For the first time in literature, our study investigated RET/PTC in according to ATA USG risk groups (A- high suspicion, B- intermediate suspicion and C- low suspicion). Significant correlation was found between A-USG group (80%), B-USG group (45%) and C-USG group (20%) in of RET/PTC rearrangements (p = 0.001) (Table 2). Similarly with the literature, in our study significant correlation was found between USG groups and PTC (respectively group A,B,C: 60%, 30%, 10%)(p = 0.003)(Table 3) . When we considered patients with PTC according to histological types, they were composed of classical type and follicular variant (FV). The FV is the most common type of PTC after classic PTC . In our study, classical type and FV of PTC prevalence was similar with literature . In our study, in frequency between Classic type and Follicular varient PTC significant correlation was found with USG groups (p = 0.019) (Table 4).
The prevalence of RET rearrangements have been examined in cohorts of papillary carcinomas in many countries. The prevalence has shown a marked geographic discordance [17,25–28]. RET/PTC1 and RET/PTC3 are the most encountered types . Similarly, RET/PTC1 and RET/PTC3 the most type of RET/PTC was found in our study.
The relationship between RET/PTC prevalence and types of PTC were investigated. No correlation difference was found between RET/PTC and types of PTC (Table 5).
In a study Basolo F at al. investigated the prognostic meaning of RET/PTC rearrangement on the long term outcome of PTC. No correlation was found between RET expression and other parameters such as age at diagnosis, sex, histological variant and tumor class .

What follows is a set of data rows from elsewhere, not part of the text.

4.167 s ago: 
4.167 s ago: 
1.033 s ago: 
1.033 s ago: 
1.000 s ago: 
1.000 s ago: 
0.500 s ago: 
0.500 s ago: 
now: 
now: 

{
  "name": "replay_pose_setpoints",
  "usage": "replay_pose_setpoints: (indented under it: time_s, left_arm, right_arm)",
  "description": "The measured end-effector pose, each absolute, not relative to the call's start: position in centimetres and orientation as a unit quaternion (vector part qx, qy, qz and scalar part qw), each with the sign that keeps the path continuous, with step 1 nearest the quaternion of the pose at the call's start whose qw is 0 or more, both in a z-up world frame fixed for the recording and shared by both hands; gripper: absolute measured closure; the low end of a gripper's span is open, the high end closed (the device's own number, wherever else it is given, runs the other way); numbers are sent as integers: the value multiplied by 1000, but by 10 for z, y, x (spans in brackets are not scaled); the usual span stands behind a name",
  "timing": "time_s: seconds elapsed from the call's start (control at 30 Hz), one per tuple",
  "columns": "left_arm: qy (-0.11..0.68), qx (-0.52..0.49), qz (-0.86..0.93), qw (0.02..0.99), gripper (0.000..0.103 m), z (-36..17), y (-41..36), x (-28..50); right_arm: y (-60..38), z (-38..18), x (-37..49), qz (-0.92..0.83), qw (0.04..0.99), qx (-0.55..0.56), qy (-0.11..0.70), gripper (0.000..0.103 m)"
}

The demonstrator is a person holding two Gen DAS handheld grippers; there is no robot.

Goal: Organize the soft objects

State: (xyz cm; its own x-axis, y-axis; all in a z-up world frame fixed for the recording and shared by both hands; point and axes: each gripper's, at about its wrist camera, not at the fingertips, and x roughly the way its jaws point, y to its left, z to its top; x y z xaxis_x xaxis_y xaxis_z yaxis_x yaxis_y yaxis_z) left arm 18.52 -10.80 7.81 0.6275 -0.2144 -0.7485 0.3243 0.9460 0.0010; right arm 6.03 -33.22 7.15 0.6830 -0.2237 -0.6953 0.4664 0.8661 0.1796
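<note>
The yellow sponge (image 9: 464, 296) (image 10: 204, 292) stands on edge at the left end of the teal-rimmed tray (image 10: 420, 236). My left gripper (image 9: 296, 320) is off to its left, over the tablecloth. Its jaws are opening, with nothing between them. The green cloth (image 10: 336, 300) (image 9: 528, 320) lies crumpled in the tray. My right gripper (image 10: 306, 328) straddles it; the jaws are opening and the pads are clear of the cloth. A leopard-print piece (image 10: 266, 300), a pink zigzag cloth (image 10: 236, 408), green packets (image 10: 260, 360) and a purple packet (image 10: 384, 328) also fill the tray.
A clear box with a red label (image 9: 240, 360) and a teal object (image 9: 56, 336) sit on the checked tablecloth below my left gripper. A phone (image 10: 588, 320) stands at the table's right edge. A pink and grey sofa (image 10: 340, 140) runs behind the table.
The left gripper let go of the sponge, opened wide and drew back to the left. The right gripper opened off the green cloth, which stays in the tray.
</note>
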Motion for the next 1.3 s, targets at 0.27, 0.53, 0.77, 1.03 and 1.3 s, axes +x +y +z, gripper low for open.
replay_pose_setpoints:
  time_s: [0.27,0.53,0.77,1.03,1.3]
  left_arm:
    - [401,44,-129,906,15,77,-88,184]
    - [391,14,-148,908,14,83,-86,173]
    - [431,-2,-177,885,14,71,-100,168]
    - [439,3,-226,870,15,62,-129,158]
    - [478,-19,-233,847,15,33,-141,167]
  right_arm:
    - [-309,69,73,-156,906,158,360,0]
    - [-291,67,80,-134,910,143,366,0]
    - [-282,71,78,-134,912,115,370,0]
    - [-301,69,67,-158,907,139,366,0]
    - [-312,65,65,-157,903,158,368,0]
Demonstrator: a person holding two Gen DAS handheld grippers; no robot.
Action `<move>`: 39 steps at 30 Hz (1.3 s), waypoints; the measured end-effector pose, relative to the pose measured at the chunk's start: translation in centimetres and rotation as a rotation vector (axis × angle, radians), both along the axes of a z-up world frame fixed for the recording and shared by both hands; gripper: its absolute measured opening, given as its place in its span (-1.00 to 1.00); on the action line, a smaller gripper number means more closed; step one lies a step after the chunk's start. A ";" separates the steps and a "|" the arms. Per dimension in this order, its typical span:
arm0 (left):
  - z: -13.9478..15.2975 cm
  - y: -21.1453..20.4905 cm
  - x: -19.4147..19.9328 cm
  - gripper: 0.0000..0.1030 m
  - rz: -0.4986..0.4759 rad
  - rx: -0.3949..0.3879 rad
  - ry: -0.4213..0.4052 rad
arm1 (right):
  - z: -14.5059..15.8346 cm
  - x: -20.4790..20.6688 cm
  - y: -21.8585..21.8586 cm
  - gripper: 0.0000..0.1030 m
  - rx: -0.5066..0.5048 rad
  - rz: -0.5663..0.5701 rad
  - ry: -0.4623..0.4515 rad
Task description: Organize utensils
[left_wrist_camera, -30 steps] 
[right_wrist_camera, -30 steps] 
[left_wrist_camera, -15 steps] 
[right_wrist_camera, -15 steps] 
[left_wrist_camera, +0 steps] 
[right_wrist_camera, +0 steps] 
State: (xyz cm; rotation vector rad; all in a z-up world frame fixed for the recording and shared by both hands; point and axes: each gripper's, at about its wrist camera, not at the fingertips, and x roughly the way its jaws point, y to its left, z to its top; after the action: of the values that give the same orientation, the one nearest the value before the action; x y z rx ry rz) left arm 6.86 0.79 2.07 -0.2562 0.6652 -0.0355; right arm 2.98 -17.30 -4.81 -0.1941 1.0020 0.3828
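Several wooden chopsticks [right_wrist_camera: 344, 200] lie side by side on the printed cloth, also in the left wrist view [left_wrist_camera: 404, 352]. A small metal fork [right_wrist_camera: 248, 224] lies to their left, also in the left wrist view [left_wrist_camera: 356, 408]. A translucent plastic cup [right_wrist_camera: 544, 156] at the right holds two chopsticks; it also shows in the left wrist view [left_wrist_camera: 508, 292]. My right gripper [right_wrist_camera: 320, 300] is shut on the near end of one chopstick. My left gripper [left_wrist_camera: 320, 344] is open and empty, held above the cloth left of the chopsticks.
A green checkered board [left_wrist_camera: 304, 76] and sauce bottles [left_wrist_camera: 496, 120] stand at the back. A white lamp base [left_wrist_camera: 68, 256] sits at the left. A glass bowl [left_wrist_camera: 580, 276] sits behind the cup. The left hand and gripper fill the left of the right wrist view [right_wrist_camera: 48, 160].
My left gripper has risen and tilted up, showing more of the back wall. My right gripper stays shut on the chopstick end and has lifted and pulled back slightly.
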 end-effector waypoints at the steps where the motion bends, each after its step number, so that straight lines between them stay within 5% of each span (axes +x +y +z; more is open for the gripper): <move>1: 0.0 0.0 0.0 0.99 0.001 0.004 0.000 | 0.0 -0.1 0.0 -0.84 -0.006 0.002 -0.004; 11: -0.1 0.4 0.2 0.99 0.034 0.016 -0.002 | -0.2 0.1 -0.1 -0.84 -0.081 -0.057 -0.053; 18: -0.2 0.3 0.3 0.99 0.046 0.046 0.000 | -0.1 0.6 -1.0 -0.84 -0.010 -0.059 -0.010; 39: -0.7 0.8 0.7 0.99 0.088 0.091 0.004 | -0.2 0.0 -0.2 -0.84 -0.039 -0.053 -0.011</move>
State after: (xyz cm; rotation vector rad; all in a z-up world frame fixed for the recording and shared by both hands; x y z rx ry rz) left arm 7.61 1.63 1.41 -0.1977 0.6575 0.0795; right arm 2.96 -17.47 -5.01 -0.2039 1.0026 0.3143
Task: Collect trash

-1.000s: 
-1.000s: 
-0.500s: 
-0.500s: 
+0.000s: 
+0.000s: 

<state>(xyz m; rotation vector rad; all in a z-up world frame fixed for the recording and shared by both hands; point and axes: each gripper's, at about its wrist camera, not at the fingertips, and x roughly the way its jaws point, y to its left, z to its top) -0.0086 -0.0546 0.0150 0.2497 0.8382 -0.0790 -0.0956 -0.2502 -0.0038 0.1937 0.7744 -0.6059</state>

The relationship between prognostic factors and RET/PTC prevalence and types in patients with PTC were investigated in our study. There was no statistical difference related to TSH, age and tumor diameter in both PTC type (Classic and Follicular) and RET PTC type (1,3) (Table 6 and Table 7). No correlation was found with RET/PTC releated to multifocality, bilaterality, soft tissue invasion and lymph node metastases.
In the beginning of the literature firstly, our study investigated the prevalence of RET/PTC mutation in thyroid nodules according to risk category ATA USG. On the other hand, we were determined the relation of the between RET/PTC and malignancy. No differant was found between USG groups and TSH, sex, age at diagnosis and tumor diameter (Table 8). In addition, No difference was found with sex in USG groups neither RET/PTC nor PTC. There was a statistical difference related tumor to diameter with groups A and C (Table 8).
The weaknesses of our study were the absence of other molecular markers and the number of patients. Strengths of the study were the cytological evaluation and histopathological confirmation of RET/PTC according to the ATA USG risk category for the first time.
As a result, Cytological analysis is now, practically routinely, being joined with molecular analysis to enable the patholog to make a more actual diagnosis. Molecular testing of FNA samples improves presurgical diagnosis. RET/PTC frequency in FNA significant difference was found in ATA USG risk category. RET/PTC was found to be significantly higher in the diagnoses of the PTC with 75% sensitivity and 65% specificity. However, a larger clinical study will be required to verify this resuls.